Even if it is running the motor more than likely will need a rebuild. The cars body is everything to me. Unless it's a very nice car for nice car money, The main thing I am worried about is the cars body. Mechanicals are cheap compared to metalwork.
 
#15 ·
I look at as if any old car I buy is going to get a new engine and tranny anyway. I place the value on the condition of the body and interior which most often will get a revamp also. You have to consider most of the original motors and drive lines are near or past their life expectancy which renders them worthless. O)n the flip is the rare cars like Shelby's, Boss's, C.J.'s and so on where the original drive lines add a considerable amount of money.
 
#16 ·
I recently decided a running project car would be better, because I'm going to be working on this some with my son who is very interested in cars but young enough that he'll need to see results relatively quickly to stay interested. I'm thinking we can do things like put in a new carb and other smaller projects and we can learn how it all works, but still not have it sitting for months on end. Plus I'm not sure how my wife will handle giving up the garage for a non-working car.
 
#20 ·
I've sold off projects that were easy to fix because I had taken on too many at once. I sold a 1979 CB650, one of five motorcycles, with a minor a electrical problem (bad kill switch). Broke even on it and the guy who bought it had it running in couple of hours.

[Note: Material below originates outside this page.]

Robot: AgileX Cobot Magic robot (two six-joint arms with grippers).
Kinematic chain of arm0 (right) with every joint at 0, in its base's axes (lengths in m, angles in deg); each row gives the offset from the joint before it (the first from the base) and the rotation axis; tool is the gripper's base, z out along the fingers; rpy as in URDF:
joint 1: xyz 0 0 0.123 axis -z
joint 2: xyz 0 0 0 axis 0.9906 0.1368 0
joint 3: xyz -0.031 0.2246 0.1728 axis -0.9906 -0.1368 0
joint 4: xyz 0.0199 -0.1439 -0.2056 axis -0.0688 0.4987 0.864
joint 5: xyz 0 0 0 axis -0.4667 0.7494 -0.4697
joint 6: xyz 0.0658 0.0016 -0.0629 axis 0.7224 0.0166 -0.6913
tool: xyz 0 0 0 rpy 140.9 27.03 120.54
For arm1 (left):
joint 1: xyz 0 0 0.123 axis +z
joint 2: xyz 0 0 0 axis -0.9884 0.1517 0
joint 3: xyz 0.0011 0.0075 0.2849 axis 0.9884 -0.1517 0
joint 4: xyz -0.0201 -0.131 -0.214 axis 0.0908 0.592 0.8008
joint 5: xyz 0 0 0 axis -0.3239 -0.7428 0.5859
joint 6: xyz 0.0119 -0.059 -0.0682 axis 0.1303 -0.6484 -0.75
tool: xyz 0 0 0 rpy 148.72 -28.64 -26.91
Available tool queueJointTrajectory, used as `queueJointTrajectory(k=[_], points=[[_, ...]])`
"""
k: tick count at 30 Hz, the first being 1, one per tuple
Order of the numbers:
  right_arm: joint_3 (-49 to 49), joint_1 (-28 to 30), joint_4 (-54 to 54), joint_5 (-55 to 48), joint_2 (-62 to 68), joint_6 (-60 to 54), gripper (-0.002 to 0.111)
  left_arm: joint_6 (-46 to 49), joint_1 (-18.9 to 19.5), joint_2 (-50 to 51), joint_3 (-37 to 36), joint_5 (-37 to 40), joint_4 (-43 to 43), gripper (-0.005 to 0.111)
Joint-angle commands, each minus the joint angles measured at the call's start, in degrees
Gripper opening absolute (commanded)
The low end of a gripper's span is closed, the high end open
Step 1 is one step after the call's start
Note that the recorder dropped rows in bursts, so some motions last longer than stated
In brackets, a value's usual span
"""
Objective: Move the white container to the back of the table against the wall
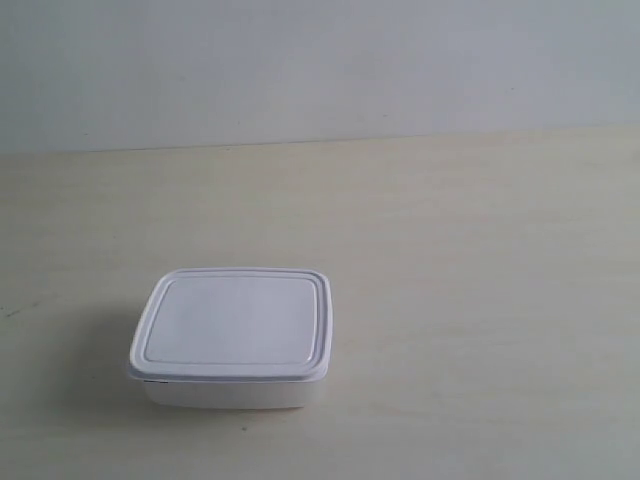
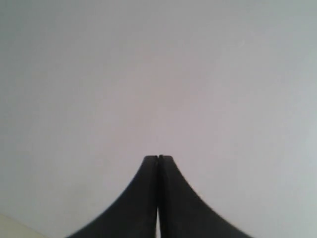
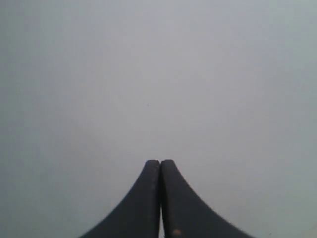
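The white container [image 1: 232,336], lid on, sits on the cream table [image 1: 480,300] near the front, left of centre in the exterior view, well short of the grey-white wall [image 1: 320,70]. No arm or gripper shows in the exterior view. In the left wrist view my left gripper [image 2: 158,157] is shut, its black fingertips pressed together with nothing between them, facing the plain wall [image 2: 158,74]. My right gripper [image 3: 160,161] is likewise shut and empty before the wall [image 3: 158,74]. Neither wrist view shows the container.
The table meets the wall along a straight line across the back of the exterior view. A sliver of table [image 2: 12,225] shows at a corner of the left wrist view.
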Motion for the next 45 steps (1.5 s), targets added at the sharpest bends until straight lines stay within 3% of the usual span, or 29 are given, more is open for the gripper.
queueJointTrajectory(k=[1,6,9,11,17,20,22,27,36,45], points=[[-0.28,-0.1,7.55,2.33,-0.29,10.41,0.0,-10.37,-2.75,1.57,0.08,-2.96,-0.23,0.0],[-0.28,-0.1,25.28,14.1,-0.29,18.59,0.0,-16.37,-3.97,1.79,0.08,-7.2,-0.33,0.0],[2.59,-0.1,33.09,11.39,-0.29,27.14,0.0,-26.48,-3.97,1.79,0.08,-9.28,-0.89,0.0],[5.29,-0.1,41.78,8.18,-0.29,35.45,0.0,-31.27,-3.97,1.79,0.18,-9.83,-5.99,0.0],[16.49,-0.1,71.45,7.71,3.97,58.13,0.0,-57.62,-3.97,1.79,14.25,-9.57,-49.03,0.0],[20.95,-0.1,80.58,9.81,8.96,63.18,0.0,-74.44,-3.97,2.08,22.67,-9.35,-69.36,0.0],[23.09,-0.1,82.17,12.57,12.39,63.18,0.0,-80.48,-4.72,3.42,27.24,-9.79,-78.13,0.0],[27.78,-2.69,85.06,19.24,22.11,63.18,0.0,-80.48,-9.02,10.79,33.49,-13.3,-82.51,0.0],[31.12,-14.03,86.55,19.27,36.24,58.47,0.0,-80.48,-23.13,28.18,35.11,-11.2,-95.98,0.0],[31.33,-19.44,86.55,18.58,47.99,50.62,0.0,-80.0,-36.45,42.72,35.11,-8.39,-95.98,0.0]])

That may be an exception to the rule. But if the guy has twenty other Mustangs, is a homeowner, has a nagging wife, etc. you might be in luck. Spring and Fall seem to be when people move on from projects that are OK deals but no longer make sense for them personally.
 
#21 ·
The guy has the knowledge enough to say it is the carb. That most likely is not true but could be easy to test with some gasoline into the carb. I would look at the car as a car that would needed an engine. I would not try to get the car running in front of the guy and state that you are buying the car with the thought that you will need a new engine unless the guy could show you engine was working. If I was selling the car, I would have some gas or starting fluid to show the car would ignite. As far as buying a car with no mechanic ability, some people take to it quickly and some don't. Was lucky when I was 14 or 15 family friend taught me how to work on cars whne he did work on parents car.